Goldilocks + VPA: Right-Size Pods Without Guessing

You’re Lying to Kubernetes (And It’s Lying Back)

Every Kubernetes deployment has requests and limits. Requests are what the scheduler uses to decide where to place a pod. Limits are the guardrails that prevent a runaway container from eating your node alive. They’re important. They’re also, in most real-world clusters, completely made up.

I’ve seen it. You’ve done it. Somebody copy-pasted requests: cpu: 100m, memory: 128Mi from a StackOverflow answer five years ago, and now it’s in production, and nobody’s touched it since. Meanwhile the actual app uses 800m CPU under load and 900Mi memory before it gets OOMKilled at 2 AM, which wakes you up, which is not great.

The opposite happens too: devs who have been burned set requests to 2000m and 4Gi “just to be safe,” and now their pods are claiming four times the resources they actually use. Your scheduler thinks the node is full. It isn’t. You’re just bad at estimating.

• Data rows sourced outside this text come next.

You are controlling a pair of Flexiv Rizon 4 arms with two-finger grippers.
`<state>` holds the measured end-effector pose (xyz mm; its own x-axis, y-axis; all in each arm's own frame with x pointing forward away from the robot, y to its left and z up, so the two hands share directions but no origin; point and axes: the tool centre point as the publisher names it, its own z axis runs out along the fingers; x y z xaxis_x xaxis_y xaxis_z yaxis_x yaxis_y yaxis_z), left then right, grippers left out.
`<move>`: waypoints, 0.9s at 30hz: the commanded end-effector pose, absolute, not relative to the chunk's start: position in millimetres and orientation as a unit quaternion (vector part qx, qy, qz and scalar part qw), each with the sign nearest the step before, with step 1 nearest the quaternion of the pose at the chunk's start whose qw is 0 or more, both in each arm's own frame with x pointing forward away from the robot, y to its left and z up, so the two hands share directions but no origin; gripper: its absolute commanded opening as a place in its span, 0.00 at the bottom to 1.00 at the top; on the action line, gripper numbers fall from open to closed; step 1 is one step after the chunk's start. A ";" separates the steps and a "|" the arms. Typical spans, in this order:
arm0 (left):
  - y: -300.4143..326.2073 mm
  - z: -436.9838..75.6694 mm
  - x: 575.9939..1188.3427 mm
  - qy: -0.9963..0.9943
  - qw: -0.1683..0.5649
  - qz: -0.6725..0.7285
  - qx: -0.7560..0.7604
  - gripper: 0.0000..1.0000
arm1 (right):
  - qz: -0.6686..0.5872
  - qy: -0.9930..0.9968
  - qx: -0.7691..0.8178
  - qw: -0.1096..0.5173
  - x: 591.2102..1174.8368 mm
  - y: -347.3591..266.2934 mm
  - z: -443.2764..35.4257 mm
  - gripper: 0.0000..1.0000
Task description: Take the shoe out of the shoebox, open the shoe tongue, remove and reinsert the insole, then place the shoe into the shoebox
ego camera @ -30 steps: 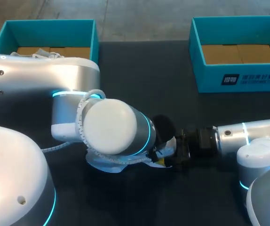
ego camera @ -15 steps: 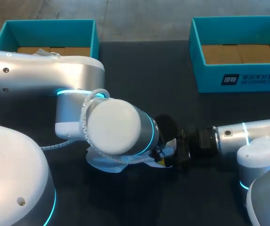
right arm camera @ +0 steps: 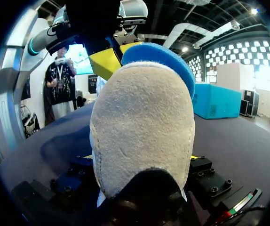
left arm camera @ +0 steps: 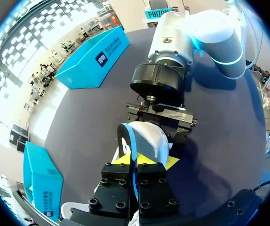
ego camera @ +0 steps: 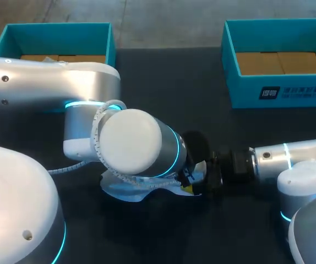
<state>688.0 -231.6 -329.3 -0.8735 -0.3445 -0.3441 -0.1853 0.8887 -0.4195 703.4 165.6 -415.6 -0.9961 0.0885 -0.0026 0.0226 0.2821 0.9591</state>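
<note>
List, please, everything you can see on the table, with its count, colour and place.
boxes: two, teal with brown bottoms, at the table's far side; left box, right box.
table: one, black, under everything.
insole: one, pale face and blue back, held up between the two pincers.
shoe: one, white, on the table under the left arm, mostly hidden.
arms: two, silver; left arm reaching to the middle, right arm coming in low from the right.
pincers: two, black with yellow tips; left pincer shut on one end of the insole, right pincer at its other end.
</note>
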 end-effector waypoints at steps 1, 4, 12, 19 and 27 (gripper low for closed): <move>-232.4 -327.4 688.2 0.950 0.207 -0.192 -0.137 0.00 | 0.597 0.801 0.035 0.028 702.5 165.9 -414.5 0.00; -236.5 -322.9 687.4 0.949 0.210 -0.194 -0.134 0.00 | 0.597 0.801 0.035 0.028 702.5 165.9 -414.5 0.00; -248.0 -312.5 683.8 0.946 0.216 -0.205 -0.128 0.00 | 0.597 0.801 0.035 0.028 702.5 165.9 -414.5 0.00; -257.2 -306.9 681.9 0.944 0.221 -0.214 -0.123 0.00 | 0.597 0.801 0.035 0.028 702.5 165.9 -414.5 0.00; -251.3 -311.0 680.2 0.940 0.221 -0.230 -0.118 0.45 | 0.597 0.801 0.035 0.028 702.5 165.9 -414.5 0.00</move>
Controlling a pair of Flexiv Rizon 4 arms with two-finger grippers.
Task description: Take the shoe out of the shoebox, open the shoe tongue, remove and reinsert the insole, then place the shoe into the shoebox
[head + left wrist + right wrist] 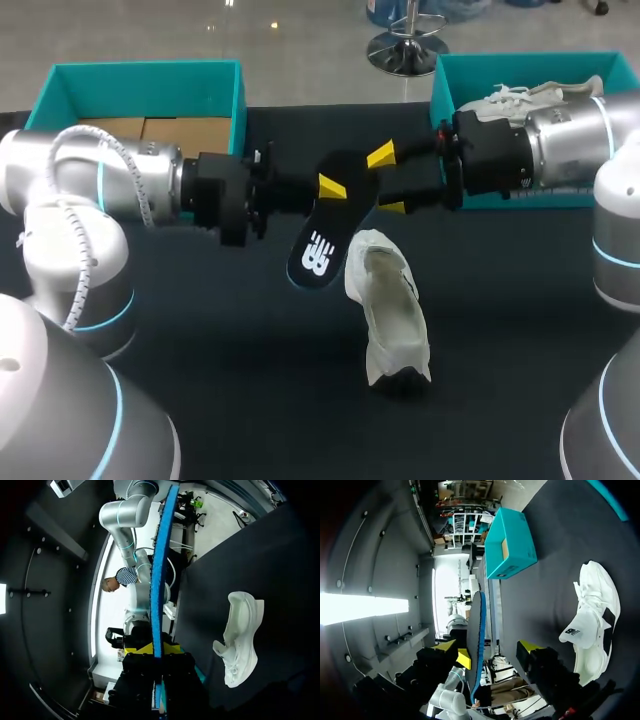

This is a solvable problem. Goldilocks and the Vertical Pod Autoscaler exist specifically to replace your guesswork with actual data.

VPA: The Component That Watches and Recommends

Vertical Pod Autoscaler (VPA) is a Kubernetes project that observes your containers over time, analyzes their actual CPU and memory consumption, and computes recommendations for what requests and limits should be. It runs as a set of controllers in your cluster.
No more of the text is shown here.